EXERCISE GOAL: Among the entries that follow, find the lines containing the string "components" and copy them.

** Opening TASK INPUT block **

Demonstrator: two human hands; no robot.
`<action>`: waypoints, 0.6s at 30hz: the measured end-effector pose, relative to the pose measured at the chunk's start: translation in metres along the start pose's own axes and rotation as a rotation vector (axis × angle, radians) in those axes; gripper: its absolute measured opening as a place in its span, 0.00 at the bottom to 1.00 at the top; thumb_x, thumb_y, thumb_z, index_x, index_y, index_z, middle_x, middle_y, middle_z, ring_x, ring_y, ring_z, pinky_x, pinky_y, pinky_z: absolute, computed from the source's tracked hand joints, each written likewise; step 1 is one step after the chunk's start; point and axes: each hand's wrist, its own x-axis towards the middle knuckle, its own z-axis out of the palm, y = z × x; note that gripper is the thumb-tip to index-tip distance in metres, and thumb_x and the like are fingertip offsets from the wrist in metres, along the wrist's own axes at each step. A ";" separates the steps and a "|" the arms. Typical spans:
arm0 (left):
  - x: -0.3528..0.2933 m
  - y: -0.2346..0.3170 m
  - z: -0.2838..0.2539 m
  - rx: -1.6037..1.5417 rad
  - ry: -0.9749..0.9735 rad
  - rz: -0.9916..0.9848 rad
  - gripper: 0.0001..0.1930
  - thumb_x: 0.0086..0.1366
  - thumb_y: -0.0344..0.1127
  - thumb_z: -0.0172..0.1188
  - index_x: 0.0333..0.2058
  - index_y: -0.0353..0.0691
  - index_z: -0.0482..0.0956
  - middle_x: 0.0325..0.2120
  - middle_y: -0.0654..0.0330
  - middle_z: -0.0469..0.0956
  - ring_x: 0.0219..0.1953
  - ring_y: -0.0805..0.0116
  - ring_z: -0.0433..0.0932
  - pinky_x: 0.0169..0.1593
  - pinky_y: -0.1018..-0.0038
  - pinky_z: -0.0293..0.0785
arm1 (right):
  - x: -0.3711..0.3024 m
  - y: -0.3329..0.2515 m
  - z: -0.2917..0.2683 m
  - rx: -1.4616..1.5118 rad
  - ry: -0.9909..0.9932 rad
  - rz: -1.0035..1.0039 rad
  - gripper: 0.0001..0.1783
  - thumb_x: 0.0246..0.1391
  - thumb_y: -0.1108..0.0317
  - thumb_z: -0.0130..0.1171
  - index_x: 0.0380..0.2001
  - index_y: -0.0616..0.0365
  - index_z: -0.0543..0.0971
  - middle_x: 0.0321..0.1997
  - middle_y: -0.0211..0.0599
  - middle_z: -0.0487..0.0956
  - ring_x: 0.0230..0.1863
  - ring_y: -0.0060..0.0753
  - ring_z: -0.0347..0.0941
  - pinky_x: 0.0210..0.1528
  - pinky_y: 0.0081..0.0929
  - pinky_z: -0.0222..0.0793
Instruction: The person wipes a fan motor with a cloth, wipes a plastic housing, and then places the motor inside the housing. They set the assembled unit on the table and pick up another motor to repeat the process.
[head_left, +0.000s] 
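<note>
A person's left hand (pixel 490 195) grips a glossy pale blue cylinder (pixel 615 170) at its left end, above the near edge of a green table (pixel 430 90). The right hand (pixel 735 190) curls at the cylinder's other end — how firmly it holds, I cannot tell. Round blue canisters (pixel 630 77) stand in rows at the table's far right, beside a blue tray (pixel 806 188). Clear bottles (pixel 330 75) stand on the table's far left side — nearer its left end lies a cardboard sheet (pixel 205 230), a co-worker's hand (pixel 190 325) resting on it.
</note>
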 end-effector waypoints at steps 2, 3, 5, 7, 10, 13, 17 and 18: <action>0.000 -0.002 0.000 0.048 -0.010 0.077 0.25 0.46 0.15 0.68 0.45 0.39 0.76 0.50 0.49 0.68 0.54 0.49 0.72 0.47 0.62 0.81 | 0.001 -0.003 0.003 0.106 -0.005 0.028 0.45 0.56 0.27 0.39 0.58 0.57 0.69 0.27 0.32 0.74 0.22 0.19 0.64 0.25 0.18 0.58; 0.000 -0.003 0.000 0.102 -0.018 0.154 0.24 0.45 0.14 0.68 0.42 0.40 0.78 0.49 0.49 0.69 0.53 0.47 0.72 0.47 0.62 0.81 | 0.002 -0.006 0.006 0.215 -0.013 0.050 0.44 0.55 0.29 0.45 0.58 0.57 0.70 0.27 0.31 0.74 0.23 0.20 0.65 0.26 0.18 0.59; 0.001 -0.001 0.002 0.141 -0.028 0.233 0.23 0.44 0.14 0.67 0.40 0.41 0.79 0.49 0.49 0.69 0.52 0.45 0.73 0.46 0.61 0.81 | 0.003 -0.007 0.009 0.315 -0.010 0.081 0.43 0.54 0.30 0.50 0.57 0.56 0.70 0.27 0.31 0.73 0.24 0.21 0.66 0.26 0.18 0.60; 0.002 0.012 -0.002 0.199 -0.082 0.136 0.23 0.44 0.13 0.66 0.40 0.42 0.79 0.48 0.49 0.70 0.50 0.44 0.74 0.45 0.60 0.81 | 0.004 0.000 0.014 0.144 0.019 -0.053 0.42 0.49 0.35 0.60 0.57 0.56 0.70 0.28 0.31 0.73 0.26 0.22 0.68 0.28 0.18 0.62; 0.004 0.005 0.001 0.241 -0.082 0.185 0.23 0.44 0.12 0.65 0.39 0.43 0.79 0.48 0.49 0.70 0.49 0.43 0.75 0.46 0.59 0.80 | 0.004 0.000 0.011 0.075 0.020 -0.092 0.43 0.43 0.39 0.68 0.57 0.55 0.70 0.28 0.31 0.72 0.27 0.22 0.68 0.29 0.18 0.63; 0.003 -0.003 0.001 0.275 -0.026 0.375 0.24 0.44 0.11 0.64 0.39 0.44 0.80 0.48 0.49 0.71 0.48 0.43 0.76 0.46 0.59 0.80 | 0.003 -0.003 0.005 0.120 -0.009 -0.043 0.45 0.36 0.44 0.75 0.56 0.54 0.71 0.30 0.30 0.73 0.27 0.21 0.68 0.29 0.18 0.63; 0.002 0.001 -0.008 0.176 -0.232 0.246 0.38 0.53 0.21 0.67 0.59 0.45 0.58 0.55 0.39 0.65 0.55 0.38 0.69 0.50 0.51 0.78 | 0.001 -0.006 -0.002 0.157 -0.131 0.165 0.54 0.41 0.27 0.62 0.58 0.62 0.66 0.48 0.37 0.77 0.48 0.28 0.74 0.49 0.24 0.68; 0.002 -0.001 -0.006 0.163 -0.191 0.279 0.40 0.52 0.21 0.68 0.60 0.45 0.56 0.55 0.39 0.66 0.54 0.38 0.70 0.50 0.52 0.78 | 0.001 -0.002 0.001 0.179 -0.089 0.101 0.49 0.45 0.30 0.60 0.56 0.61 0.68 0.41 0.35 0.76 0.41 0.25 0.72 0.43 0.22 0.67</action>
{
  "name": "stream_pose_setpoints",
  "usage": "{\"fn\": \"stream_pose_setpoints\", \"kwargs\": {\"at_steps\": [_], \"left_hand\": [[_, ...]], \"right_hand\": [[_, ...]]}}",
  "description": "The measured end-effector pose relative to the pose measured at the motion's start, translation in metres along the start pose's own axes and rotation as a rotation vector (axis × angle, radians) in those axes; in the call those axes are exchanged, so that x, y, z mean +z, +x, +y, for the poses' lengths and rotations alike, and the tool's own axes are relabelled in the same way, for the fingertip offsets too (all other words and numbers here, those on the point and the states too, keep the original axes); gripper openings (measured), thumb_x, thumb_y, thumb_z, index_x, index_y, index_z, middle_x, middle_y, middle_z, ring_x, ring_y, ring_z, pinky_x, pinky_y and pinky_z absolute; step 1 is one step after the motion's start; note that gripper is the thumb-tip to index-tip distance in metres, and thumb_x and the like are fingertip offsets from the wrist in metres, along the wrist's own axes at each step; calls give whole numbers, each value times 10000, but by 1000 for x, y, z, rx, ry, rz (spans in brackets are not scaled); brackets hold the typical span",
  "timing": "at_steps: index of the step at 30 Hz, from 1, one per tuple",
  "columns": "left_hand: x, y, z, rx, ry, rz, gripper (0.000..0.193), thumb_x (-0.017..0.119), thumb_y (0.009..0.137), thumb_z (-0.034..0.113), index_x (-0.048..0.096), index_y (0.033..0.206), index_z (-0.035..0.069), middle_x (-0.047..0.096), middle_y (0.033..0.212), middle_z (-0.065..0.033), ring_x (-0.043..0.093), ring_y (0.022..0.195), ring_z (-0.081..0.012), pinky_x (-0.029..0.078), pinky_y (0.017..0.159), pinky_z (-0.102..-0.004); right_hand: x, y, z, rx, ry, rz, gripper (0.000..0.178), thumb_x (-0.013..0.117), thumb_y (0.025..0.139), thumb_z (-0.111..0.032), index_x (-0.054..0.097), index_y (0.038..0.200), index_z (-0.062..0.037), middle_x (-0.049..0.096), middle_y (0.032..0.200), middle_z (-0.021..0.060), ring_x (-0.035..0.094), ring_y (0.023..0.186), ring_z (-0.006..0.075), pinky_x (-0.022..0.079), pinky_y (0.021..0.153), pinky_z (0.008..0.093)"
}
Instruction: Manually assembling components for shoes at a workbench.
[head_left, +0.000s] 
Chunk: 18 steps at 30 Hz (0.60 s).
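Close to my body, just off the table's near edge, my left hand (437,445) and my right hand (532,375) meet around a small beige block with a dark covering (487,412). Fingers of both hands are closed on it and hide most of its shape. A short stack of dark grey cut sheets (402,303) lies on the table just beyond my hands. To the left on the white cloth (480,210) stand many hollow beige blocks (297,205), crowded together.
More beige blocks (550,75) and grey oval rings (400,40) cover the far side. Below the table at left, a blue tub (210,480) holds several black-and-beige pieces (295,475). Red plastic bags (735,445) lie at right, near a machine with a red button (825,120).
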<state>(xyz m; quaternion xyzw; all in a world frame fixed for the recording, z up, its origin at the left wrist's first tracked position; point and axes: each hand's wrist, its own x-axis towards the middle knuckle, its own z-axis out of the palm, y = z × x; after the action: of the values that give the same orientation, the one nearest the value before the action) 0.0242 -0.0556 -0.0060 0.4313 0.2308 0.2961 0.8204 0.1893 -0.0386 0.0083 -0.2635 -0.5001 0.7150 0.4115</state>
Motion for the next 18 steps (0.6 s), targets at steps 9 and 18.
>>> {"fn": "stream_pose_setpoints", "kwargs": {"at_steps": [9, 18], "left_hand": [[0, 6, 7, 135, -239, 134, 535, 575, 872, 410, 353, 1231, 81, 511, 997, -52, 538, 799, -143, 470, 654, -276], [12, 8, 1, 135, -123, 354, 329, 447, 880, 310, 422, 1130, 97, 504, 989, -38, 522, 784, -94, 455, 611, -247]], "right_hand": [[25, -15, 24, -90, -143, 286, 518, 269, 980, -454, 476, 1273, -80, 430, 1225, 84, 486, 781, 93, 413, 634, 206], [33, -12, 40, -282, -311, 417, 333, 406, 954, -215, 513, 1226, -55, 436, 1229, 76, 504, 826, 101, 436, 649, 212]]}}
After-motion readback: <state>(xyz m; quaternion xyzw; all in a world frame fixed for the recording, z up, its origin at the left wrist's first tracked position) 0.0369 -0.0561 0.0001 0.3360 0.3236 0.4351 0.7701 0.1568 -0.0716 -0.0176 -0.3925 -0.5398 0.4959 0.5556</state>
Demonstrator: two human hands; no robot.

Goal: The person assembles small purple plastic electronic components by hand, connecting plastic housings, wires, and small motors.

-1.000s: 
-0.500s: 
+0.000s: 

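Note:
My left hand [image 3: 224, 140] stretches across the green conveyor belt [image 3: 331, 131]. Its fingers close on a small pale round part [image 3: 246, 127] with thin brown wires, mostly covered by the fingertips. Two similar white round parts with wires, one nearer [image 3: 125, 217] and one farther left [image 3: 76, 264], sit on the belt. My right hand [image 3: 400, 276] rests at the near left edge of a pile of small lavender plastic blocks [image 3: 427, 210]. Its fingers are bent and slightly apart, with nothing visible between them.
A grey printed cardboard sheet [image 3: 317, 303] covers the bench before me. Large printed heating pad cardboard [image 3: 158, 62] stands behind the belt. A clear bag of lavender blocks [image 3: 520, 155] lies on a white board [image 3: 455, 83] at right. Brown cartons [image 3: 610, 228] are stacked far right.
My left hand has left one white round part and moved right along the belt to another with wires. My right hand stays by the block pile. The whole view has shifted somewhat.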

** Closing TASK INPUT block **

REPLY TO THE TASK:
Instruction: Manually assembling components for shoes at a workbench.
Goal: The person assembles small purple plastic electronic components by hand, connecting plastic housings, wires, and small motors.

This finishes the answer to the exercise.